There’s a certain amount of deception in all this. The new distiller doesn’t always maintain the style of the brand it has acquired, Old Crow being an example.

On the other hand, the Bourbon industry is a remarkably close-knit community. At the Heaven Hill press party that opened the 7th International Bourbon Festival, there was an impromptu reunion of four distillers who’d all worked at Seagram’s Four Roses distillery. For that matter, Heaven Hill’s master distiller is named Parker Beam. As a result, all the companies share much the same distilling expertise.

Here’s just one tangled tale of Bourbon history:

Benjamin Blanton, who’d made a fortune in the Gold Rush, returned to Kentucky and started a distillery at Leestown in 1865. In the 1870s, it was bought by Col. Edmund Taylor, who had built the Old Crow distillery (named after the Scottish doctor James Crow, who brought up-to-date whiskey-making methods to Kentucky in the 1820s), but then Taylor sold it to George T. Stagg. The distillery made Old Taylor--despite a long litigation between Stagg and Taylor--as well as Stagg’s own brand, Ancient Age. For a while, the Tennessee whiskey George Dickel was also made here.

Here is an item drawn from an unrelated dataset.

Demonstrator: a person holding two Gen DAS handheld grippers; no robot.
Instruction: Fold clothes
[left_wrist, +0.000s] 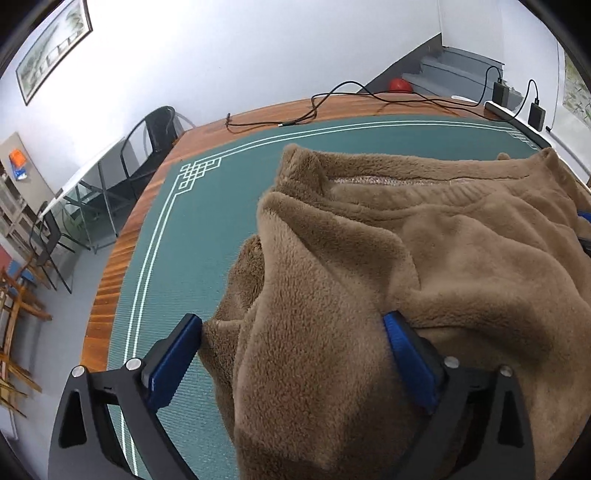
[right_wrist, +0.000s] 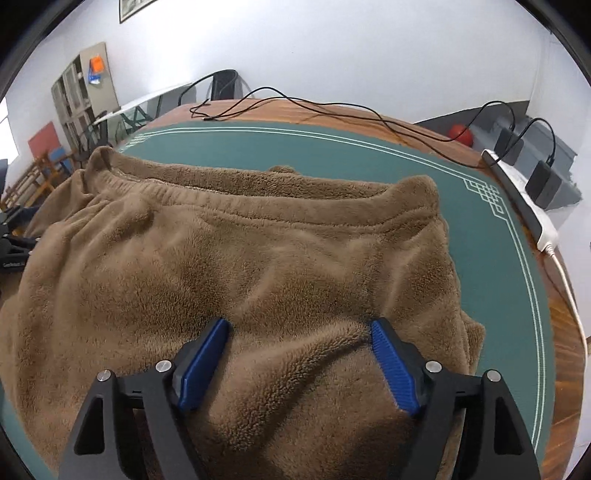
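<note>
A brown fleece garment (left_wrist: 424, 258) lies bunched on the green mat (left_wrist: 207, 221), its ribbed band along the far edge. My left gripper (left_wrist: 291, 319) stands open over the garment's left side. A thick fold of fleece lies loose between its blue pads (left_wrist: 171, 363). In the right wrist view the same garment (right_wrist: 229, 258) fills the middle. My right gripper (right_wrist: 300, 325) is open too, with a raised ridge of fleece between its blue pads (right_wrist: 393, 369) and no pinch on it. Part of the left gripper's black frame (right_wrist: 13, 254) shows at that view's left edge.
The mat (right_wrist: 491, 236) covers a wooden table (left_wrist: 122, 254). A black cable (right_wrist: 295, 105) trails along the far edge. A white power strip (right_wrist: 532, 206) with black chargers (right_wrist: 543, 181) sits at the table's right. A black chair (left_wrist: 155, 140) and a glass table stand beyond the left corner.
</note>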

The Old Taylor brand has ended up in the Jim Beam stable, along with Old Crow. As for the distillery Benjamin Blanton founded in 1865, it continued to be directed by a Blanton until 1952, a typical Bourbon industry story. Meanwhile, the distillery had been bought by Schenley, which renamed it the Schenley Distillery.

In 1969 it became the Ancient Age Distillery. In 1992, the Japanese firm Takara Shuzo & Okura acquired it, renamed it the Leestown Distillery and has distributed its brands in Japan since then. Under a confusing arrangement, the distillery plant, but not the brand names, has been sold to the Sazerac Co. of New Orleans. So now, in addition to Ancient Age and various single-barrel whiskeys, Leestown produces Eagle Rare, a premium brand formerly made for Sazerac by Seagram’s’s.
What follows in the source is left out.